Development and application of a 1-km hourly air-temperature model for
the Northeastern and Mid-Atlantic United States using remotely sensed
and ground-based measurements
Abstract
Background: Accurate and precise estimates of ambient air temperatures
that can capture fine-scale within-day variability are necessary for
studies of air temperature and health. Method: We developed statistical
models for predicting temperature at each hour in each cell of a 927-m
square grid across the Northeast and Mid-Atlantic United States from
2003 to 2019, across ~4,000 meteorological stations from
the Integrated Mesonet, using inputs such as elevation, an inverse
distance-weighted interpolation of temperature, and satellite-based
vegetation and land surface temperature. We used a rigorous spatial
cross-validation scheme and spatially weighted the errors to estimate
how well model predictions would generalize to new cell-days.
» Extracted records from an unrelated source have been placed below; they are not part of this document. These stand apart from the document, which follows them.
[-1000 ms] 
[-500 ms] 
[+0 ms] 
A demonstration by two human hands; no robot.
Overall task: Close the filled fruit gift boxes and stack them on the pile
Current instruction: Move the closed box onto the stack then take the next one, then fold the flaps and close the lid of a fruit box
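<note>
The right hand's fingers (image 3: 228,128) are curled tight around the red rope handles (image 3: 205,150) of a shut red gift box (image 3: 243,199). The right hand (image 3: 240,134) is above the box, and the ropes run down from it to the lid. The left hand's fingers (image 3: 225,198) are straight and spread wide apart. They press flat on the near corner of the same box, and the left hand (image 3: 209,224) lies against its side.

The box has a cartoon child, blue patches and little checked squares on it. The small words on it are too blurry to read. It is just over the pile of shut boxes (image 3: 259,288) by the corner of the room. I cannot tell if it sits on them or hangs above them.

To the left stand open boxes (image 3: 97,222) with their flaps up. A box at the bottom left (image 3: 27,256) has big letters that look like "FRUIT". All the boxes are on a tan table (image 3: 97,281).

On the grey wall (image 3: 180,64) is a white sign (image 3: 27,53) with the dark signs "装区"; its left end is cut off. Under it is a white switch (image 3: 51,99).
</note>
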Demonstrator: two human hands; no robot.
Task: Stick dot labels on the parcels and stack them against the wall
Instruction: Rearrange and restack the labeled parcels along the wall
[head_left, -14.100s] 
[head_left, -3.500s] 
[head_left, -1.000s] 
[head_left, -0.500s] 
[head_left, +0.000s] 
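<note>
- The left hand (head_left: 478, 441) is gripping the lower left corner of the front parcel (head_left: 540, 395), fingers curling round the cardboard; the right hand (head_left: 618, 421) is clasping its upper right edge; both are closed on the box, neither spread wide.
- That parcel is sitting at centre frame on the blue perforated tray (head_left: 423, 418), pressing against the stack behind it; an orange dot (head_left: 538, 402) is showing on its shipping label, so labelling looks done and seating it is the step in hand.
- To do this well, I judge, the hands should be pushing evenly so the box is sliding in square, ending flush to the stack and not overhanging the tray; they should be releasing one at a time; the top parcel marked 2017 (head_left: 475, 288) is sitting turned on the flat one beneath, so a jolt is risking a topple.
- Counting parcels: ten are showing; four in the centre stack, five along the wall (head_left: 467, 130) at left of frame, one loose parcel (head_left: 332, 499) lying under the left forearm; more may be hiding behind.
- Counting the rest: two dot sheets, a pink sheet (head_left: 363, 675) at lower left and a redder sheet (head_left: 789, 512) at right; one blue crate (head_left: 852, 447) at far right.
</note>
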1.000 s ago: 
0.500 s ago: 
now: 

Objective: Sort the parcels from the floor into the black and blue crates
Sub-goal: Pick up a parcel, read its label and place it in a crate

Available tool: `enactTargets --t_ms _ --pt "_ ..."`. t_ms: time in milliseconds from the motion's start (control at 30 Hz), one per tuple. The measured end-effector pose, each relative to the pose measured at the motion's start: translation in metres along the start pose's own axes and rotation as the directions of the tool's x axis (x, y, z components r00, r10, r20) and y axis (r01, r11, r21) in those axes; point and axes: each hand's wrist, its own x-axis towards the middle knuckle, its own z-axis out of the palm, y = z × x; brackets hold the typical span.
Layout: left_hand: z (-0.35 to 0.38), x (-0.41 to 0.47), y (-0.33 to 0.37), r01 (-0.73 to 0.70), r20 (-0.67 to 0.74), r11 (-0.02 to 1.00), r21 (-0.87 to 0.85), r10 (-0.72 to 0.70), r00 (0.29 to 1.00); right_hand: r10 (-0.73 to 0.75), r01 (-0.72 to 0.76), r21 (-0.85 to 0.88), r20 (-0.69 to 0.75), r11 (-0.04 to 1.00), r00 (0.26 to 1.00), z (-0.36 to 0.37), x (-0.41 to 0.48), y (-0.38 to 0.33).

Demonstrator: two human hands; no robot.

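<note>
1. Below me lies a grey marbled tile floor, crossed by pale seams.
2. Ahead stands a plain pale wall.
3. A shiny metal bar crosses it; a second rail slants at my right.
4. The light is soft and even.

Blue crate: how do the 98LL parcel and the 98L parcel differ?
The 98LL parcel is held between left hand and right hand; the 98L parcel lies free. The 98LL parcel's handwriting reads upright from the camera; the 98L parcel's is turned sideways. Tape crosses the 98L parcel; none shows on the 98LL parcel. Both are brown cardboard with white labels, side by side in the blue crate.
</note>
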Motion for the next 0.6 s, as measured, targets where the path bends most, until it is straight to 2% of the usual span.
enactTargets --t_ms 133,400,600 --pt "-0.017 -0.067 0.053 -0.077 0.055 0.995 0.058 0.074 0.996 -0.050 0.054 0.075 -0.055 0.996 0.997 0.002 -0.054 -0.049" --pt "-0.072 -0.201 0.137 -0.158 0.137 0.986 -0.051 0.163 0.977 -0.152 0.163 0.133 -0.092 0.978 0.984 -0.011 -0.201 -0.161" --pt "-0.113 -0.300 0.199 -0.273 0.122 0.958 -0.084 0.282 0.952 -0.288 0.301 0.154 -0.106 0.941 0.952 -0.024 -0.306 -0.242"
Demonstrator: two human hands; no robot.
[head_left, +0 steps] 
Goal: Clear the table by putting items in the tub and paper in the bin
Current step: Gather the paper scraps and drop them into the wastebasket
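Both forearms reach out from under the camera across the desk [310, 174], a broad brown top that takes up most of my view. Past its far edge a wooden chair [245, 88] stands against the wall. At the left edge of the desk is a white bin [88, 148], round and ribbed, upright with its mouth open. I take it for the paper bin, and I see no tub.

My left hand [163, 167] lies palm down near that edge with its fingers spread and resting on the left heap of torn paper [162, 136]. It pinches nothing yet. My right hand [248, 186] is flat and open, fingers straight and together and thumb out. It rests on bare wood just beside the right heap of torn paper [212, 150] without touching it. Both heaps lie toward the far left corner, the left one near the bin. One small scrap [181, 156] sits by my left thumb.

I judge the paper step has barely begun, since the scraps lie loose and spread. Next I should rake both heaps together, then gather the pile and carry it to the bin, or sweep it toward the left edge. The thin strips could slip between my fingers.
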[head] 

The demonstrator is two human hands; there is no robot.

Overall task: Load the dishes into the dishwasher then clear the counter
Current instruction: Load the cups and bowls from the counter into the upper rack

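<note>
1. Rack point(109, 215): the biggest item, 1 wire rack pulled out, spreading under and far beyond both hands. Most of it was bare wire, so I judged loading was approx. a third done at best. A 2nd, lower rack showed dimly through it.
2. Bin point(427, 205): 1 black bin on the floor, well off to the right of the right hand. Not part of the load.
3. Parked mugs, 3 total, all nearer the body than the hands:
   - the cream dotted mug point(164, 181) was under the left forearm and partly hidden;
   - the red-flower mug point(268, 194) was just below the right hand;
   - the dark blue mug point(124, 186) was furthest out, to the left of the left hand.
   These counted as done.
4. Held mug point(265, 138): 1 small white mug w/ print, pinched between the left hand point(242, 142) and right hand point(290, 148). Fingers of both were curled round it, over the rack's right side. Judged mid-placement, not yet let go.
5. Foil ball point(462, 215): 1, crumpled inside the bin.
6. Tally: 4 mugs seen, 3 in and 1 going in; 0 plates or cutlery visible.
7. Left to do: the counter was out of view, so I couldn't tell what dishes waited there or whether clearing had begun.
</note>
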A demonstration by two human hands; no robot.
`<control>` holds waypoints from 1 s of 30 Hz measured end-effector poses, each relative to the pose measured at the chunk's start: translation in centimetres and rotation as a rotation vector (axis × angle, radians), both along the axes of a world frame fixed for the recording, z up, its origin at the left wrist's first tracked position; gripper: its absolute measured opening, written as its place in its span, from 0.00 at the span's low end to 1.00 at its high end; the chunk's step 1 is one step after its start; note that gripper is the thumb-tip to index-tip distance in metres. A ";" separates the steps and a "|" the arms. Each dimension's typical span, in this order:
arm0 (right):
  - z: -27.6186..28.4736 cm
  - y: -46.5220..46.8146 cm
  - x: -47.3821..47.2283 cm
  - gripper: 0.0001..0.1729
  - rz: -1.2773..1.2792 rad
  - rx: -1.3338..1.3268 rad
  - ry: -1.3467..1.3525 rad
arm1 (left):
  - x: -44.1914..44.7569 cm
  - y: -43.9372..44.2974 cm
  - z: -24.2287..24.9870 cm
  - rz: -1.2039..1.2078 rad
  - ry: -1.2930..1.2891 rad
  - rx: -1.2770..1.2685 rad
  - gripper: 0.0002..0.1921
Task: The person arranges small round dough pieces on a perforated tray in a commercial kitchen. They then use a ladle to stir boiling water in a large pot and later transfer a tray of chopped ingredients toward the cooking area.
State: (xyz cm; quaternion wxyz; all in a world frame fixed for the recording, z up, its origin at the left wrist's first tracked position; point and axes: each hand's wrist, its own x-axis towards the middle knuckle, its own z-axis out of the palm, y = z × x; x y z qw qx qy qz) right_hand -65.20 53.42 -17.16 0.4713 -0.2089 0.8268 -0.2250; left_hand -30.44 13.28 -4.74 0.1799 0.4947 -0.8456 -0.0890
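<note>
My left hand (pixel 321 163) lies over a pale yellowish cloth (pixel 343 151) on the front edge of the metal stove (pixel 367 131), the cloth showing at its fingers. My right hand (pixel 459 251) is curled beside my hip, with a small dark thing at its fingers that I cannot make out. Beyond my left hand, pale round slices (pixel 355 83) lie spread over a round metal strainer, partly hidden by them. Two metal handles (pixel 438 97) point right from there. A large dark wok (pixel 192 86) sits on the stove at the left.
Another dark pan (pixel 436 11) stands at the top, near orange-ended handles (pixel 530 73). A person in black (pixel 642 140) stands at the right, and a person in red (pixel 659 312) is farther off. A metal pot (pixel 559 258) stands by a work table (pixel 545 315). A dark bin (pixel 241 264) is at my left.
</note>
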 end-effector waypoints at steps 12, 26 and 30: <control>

We assess
the within county association of temperature and social vulnerability in
a heat wave as an example application. Results: We found that a model
based on the XGBoost machine-learning algorithm was fast and accurate,
obtaining weighted root mean square errors (RMSEs) around 1.6 K,
compared to standard deviations around 11.0 K. We found similar accuracy
when validating our model on an external dataset from Weather
Underground. Assessing predictions from the North American Land Data
Assimilation System-2 (NLDAS-2), another hourly model, in the same way,
we found it was much less accurate, with RMSEs around 2.5 K. Finally, we
demonstrated the health relevance of our model by showing that our
temperature estimates were associated with social vulnerability across
the region during a heat wave, whereas the NLDAS-2 showed a much weaker
association. Conclusion: Our high spatiotemporal resolution air
temperature model provides a strong contribution for future health
studies in this region.